RECORDS TO USE:
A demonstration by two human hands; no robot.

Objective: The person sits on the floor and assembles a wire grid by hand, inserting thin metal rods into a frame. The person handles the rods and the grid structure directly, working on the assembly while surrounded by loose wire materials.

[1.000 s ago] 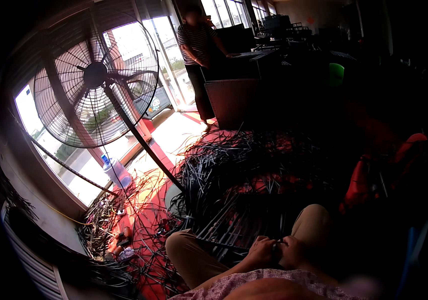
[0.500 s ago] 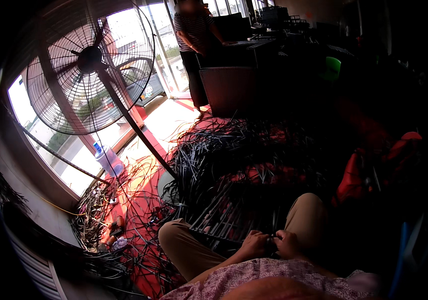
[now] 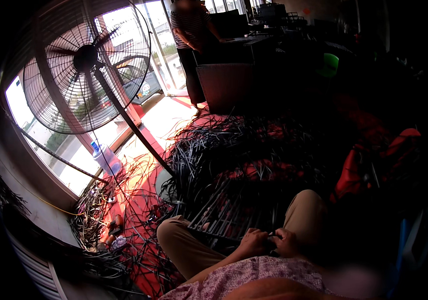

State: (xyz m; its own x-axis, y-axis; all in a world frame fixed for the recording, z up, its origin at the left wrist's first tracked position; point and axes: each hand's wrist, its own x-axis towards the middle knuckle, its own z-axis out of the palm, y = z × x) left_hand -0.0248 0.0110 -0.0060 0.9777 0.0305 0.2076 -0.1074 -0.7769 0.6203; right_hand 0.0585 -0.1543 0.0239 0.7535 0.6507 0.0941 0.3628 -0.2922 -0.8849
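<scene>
The red floor (image 3: 147, 196) here is strewn with loose dark strips (image 3: 196, 152), heaped thickly beside the round base (image 3: 164, 183) of a tall fan (image 3: 85, 59). Over in the sunlight stands a clear, blue-topped bottle (image 3: 107, 161) too.

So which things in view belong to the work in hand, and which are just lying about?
Seemingly in the work:
left grip and right grip, close together, anything held too dark to tell
dark strips between the knees
strip pile beyond, probably

Apparently just about:
standing fan
clear water jug
</scene>
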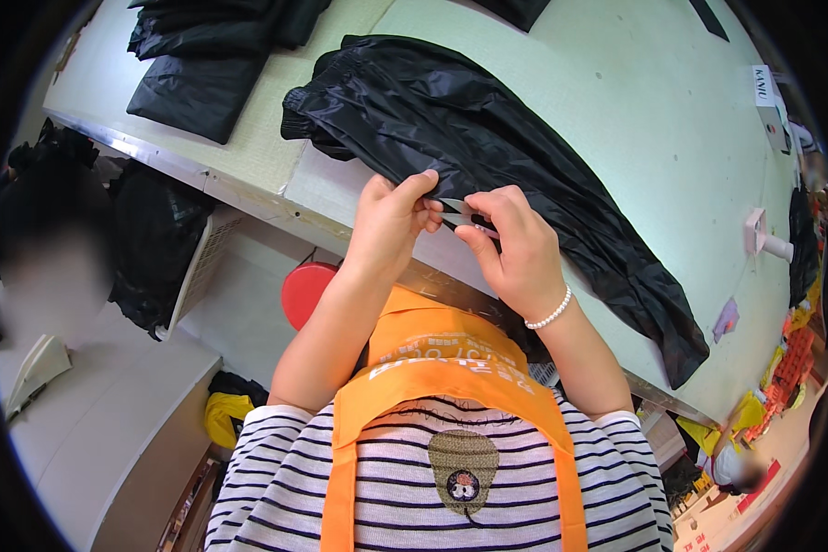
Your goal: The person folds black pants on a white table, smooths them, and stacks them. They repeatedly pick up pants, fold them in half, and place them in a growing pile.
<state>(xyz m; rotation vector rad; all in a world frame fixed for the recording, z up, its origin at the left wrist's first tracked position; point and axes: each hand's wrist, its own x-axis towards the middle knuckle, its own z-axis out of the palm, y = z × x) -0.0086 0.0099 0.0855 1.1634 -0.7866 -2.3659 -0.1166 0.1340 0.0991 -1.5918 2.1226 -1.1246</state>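
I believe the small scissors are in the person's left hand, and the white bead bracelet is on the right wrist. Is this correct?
Not quite: the head view shows the small scissors in the right hand, not the left hand. The white bead bracelet is where you say.

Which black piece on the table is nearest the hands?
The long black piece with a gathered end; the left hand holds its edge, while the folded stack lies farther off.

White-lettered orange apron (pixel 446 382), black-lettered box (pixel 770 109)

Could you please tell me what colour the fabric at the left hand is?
The fabric is glossy black; see the head view.
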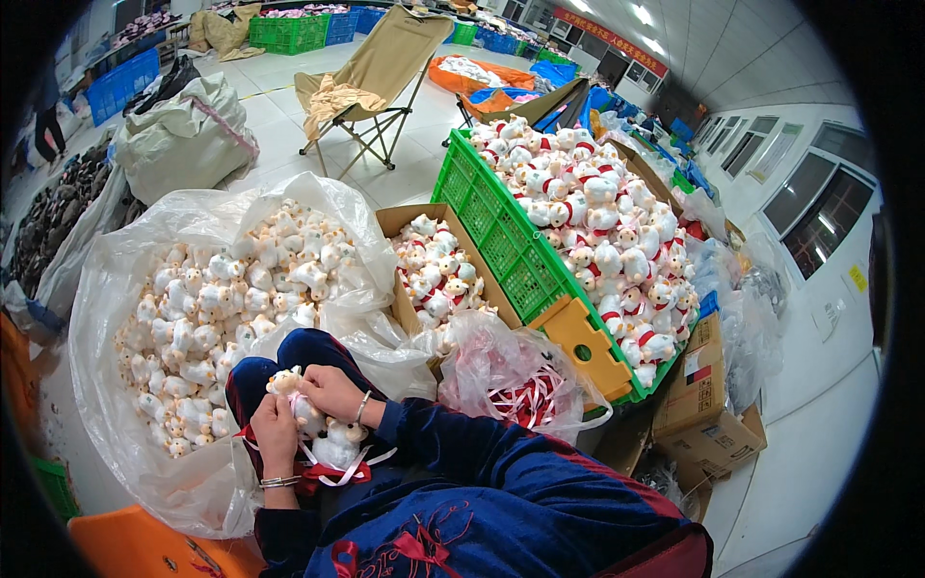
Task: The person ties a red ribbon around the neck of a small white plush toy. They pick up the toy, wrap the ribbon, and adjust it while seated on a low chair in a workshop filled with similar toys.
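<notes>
Above my lap, my left hand (277, 435) and my right hand (333, 393) are closed on either side of a small white plush toy (306, 416). My fingers pinch at its neck; whether they grip the plush or a ribbon there is too small to tell. Against it in my lap leans a second white plush toy (339, 447). Pale ribbon ends (337, 474) and a red ribbon (310, 480) lie under and beside the toys. In front of my knees, a large clear plastic bag (106, 318) holds many similar toys without red ribbons.
A cardboard box (446, 220) and a green crate (501, 241) hold toys with red scarves. Beside my right knee sits a clear bag (472, 342) of red and pink ribbons. A folding chair (381, 72) stands ahead; cardboard boxes (708, 414) are at right.
</notes>
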A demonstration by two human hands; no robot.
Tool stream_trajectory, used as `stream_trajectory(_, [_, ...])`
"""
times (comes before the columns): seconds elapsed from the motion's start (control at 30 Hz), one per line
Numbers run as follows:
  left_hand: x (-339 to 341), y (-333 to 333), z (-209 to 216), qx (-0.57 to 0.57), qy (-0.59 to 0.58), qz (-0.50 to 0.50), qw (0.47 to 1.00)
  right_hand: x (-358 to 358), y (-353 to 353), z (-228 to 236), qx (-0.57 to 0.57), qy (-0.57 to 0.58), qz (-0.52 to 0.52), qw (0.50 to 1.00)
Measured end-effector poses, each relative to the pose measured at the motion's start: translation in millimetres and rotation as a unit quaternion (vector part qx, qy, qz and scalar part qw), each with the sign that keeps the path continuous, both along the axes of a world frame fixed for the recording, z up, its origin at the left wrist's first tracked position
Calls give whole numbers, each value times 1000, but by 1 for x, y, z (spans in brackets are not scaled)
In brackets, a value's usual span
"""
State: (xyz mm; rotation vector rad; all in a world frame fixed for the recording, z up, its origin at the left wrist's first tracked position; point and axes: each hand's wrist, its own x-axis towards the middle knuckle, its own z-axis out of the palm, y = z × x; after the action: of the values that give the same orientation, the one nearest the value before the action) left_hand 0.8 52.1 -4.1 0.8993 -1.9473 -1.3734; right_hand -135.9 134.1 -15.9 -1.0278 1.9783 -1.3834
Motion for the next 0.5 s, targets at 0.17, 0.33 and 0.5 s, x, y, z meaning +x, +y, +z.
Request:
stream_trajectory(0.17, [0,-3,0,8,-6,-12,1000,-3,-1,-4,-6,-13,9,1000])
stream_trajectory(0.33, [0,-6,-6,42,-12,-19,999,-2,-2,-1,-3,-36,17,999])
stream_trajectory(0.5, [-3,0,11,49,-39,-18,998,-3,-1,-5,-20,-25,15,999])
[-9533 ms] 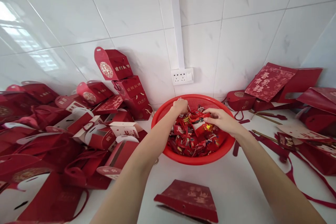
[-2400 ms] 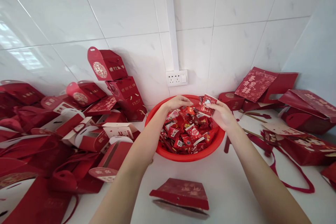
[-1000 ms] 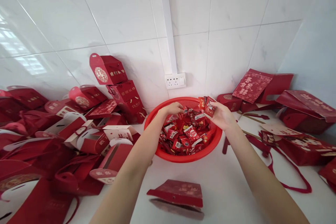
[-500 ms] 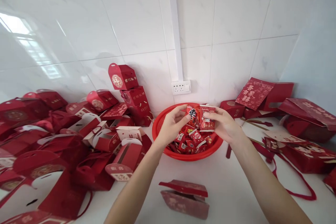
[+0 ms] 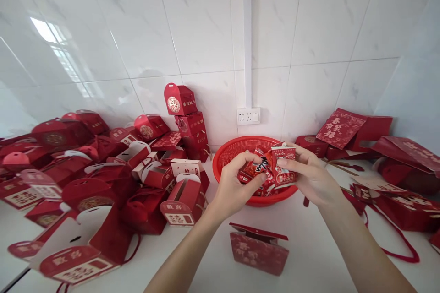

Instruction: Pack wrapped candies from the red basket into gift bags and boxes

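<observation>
Over the red plastic basket (image 5: 225, 153) my left hand (image 5: 237, 181) is closed on a red candy packet (image 5: 259, 165) with black lettering, thumb and fingers at its edges. My right hand (image 5: 314, 176) pinches another red packet (image 5: 283, 175), which has a pale top strip and a small printed figure. The two packets are close together, side by side. Beneath them, more wrapped candies (image 5: 266, 189) lie in the basket, partly hidden by my hands. On the white table nearer me stands a red gift box (image 5: 259, 254) with its top partly open.
Many red gift boxes (image 5: 99, 233) crowd the left side, with a stack of boxes (image 5: 192, 135) by the tiled wall. More boxes (image 5: 343, 126) and a red ribbon (image 5: 402, 247) lie at the right. A wall socket (image 5: 248, 116) is behind the basket.
The view has shifted left, so the scene sits further right. My left hand has lowered with its packet, which has tilted. My right hand still holds its packet.
</observation>
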`<state>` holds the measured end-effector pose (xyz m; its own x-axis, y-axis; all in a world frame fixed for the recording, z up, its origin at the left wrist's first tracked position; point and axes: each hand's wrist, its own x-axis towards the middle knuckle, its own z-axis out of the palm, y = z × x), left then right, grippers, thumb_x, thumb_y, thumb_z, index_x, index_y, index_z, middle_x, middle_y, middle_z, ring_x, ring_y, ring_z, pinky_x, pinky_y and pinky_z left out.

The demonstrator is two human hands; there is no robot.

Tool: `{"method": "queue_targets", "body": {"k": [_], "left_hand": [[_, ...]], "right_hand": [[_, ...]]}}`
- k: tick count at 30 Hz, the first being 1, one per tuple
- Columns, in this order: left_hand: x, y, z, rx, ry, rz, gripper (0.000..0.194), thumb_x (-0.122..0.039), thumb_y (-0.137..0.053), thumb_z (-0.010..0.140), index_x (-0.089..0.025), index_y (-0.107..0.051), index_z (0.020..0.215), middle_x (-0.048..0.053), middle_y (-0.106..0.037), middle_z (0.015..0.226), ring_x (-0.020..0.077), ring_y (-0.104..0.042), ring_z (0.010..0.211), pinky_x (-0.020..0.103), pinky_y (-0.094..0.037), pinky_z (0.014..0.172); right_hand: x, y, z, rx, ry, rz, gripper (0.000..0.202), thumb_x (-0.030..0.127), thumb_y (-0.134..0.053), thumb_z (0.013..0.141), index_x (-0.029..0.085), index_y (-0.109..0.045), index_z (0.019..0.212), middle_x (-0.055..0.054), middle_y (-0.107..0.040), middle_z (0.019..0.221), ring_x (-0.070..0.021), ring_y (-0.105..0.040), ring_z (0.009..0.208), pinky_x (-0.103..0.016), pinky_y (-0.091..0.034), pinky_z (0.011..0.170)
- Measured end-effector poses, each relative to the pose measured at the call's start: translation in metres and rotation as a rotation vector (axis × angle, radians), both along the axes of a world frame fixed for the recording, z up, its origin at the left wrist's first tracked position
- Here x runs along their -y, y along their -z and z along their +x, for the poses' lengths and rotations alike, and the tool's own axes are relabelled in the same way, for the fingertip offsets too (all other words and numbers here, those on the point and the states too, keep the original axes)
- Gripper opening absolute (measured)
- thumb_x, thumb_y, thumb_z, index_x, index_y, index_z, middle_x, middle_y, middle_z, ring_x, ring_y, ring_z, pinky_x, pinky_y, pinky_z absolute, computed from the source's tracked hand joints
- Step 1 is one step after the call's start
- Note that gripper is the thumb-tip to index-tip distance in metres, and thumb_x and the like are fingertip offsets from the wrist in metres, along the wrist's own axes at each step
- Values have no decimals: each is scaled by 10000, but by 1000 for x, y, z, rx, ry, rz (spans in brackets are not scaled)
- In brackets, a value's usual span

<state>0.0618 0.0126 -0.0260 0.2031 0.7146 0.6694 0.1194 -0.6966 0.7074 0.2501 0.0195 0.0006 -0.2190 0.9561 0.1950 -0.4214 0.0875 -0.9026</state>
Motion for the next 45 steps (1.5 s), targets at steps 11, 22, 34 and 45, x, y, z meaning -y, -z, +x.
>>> {"method": "queue_targets", "body": {"k": [11,22,34,45], "left_hand": [[1,1,-16,-91,106,-47,654,-249,-786,855,-322,-499,1438,50,-648,1293,206,-610,1222,333,-502,1046],[25,-35,-60,-908,514,-200,128,-259,-723,897,-252,-811,989,86,-742,1182,237,-702,1120,254,-529,929],[11,-21,-39,-753,288,-85,305,-189,-437,1019,-194,-741,1040,80,-752,1014,171,-673,879,267,-495,801],[-4,0,-29,-730,254,-143,278,-110,-495,943,-195,-737,1050,42,-778,1013,171,-701,885,253,-497,805]], "right_hand": [[6,-3,6,-5,28,7,336,283,-945,618,223,-764,895,-2,-738,770,-148,-687,673,-254,-598,608],[8,-14,34,-16,271,65,375,307,-953,570,249,-767,890,-15,-734,849,-198,-695,729,-336,-631,609],[10,-17,38,27,263,122,309,311,-932,614,267,-758,866,-11,-726,831,-200,-689,738,-328,-599,607],[7,-16,37,91,231,151,278,301,-911,639,262,-729,846,-4,-741,839,-215,-707,775,-359,-596,698]]}}
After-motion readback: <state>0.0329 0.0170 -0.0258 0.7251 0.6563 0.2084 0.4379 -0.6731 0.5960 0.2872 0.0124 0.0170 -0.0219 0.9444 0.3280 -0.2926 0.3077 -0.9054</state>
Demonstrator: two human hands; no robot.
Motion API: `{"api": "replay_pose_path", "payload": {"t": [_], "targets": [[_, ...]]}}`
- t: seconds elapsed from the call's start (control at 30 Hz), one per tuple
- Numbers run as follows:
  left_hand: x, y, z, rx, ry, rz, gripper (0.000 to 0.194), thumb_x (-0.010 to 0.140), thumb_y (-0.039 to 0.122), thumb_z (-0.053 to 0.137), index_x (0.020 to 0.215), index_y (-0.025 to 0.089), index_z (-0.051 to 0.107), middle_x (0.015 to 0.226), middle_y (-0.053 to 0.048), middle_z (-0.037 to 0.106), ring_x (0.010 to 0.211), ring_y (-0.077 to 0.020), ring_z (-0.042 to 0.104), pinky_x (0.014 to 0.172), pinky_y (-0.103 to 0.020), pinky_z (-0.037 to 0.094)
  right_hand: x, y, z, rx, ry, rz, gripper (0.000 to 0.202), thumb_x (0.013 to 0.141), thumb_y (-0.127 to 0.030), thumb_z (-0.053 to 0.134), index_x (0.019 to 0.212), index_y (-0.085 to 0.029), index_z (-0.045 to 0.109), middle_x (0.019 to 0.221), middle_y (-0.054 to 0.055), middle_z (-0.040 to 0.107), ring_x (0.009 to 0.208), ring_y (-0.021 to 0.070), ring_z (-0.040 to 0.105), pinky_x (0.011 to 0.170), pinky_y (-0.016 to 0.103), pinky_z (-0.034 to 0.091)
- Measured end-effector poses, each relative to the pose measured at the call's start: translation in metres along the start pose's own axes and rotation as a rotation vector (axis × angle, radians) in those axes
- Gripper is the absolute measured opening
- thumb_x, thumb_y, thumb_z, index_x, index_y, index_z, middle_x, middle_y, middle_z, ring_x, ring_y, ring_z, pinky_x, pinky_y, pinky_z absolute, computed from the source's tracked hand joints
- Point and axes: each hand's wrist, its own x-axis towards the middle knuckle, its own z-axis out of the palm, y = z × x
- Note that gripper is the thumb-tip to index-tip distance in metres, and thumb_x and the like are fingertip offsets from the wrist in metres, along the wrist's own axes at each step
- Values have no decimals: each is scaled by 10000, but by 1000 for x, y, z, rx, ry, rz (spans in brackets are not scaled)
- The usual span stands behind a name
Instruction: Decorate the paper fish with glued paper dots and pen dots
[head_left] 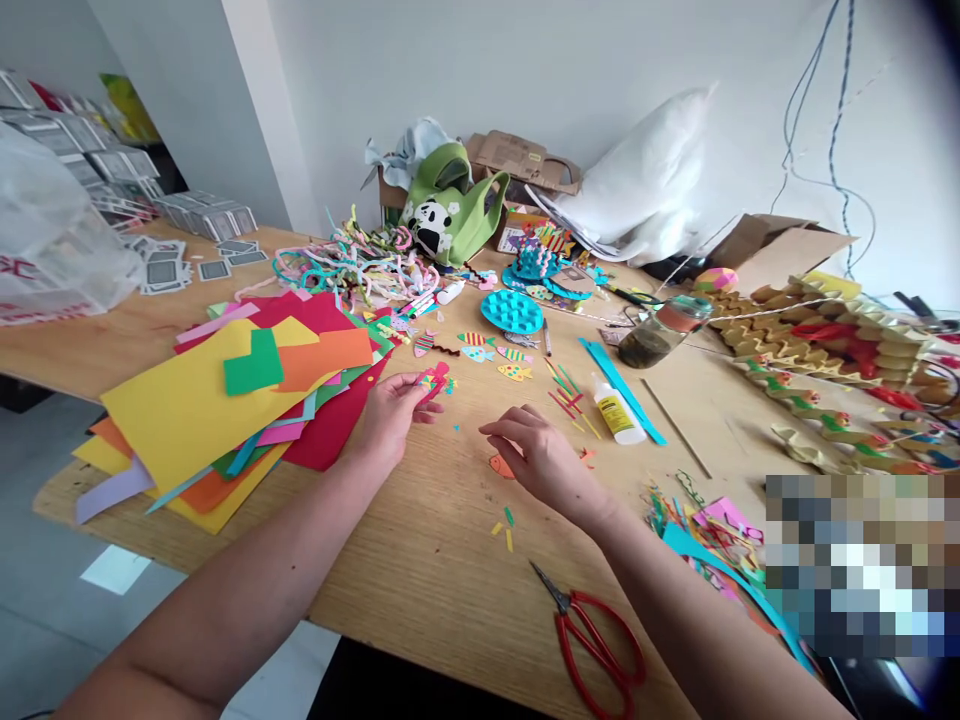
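Cutout (432, 383), pink, coloured bits on it: pinched in left hand (384, 418), seemingly part-finished. Right hand (546, 458): fingers drawn narrow; cannot tell whether anything sits between the tips. Decorated fish (514, 355): several, beyond and between both hands, apparently done. Orange fish (500, 467): partly behind right hand, no stripes visible, apparently undecorated. Loose scraps (509, 541): nearer than right hand. Glue (619, 414): beyond right hand, rightward.
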Motion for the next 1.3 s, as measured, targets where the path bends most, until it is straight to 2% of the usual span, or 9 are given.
{"api": "replay_pose_path", "payload": {"t": [0.17, 0.3, 0.53, 0.67, 0.8, 0.93, 1.13, 1.3], "targets": [[-2, -4, 1, -1, -42, -13, 290, 630, 288, 755, 846, 127, 649, 753, -52, 717, 527, -152, 673, 422, -205, 478, -6, 0, 6, -215, -171, -33, 394, 891, -37, 484, 1192, -205, 674, 938, 108, 649, 871, 225, 541, 761, 348, 458], [-2, -6, 1, 1, -58, 0, 346, 614, 309, 771, 868, 108, 649, 758, -56, 712, 536, -160, 679, 425, -205, 482, 1, -4, 19, -357, -221, -60, 455, 898, -38, 447, 1281, -215, 619, 991, 125, 630, 884, 243, 521, 750, 360, 426], [-1, -9, 0, 24, -70, 18, 326, 637, 325, 775, 853, 113, 652, 721, -50, 702, 534, -153, 675, 445, -204, 498, 13, -8, 31, -442, -260, -65, 319, 901, -83, 487, 1151, -183, 657, 951, 134, 619, 868, 249, 524, 713, 343, 416], [0, -10, -2, 43, -78, 18, 310, 647, 330, 762, 847, 117, 658, 747, -61, 714, 538, -161, 679, 433, -208, 495, 12, -2, 32, -337, -179, -50, 334, 882, -53, 477, 1092, -199, 691, 939, 117, 619, 869, 236, 531, 741, 340, 441], [0, -10, -1, 72, -80, 5, 285, 663, 318, 744, 846, 116, 665, 816, -91, 735, 545, -171, 689, 411, -203, 476, 11, 4, 30, -16, 34, 25, 407, 888, -35, 418, 1118, -220, 698, 887, 85, 612, 833, 201, 561, 741, 325, 478], [-2, -10, 1, 98, -97, -7, 269, 675, 295, 741, 862, 115, 670, 838, -110, 743, 552, -184, 698, 411, -206, 476, 12, 7, 25, 224, 168, 94, 337, 920, -118, 438, 1090, -222, 709, 843, 68, 615, 813, 184, 600, 728, 313, 493], [-2, -9, 0, 134, -104, -3, 248, 694, 304, 735, 837, 109, 683, 818, -115, 740, 542, -174, 685, 414, -209, 481, 11, 7, 11, 189, 151, 128, 236, 910, -160, 511, 1004, -183, 726, 851, 80, 657, 831, 200, 609, 762, 334, 491], [-1, -8, -2, 144, -113, -13, 286, 679, 323, 748, 865, 117, 681, 869, -111, 741, 549, -158, 677, 435, -213, 488, -4, 7, -16, 159, 62, 114, 201, 909, -191, 544, 1001, -181, 723, 882, 78, 696, 853, 198, 622, 776, 334, 491]]}}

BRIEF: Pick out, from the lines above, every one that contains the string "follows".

ANSWER TO THIS TASK:
Numbers run as follows:
- Numbers run as follows:

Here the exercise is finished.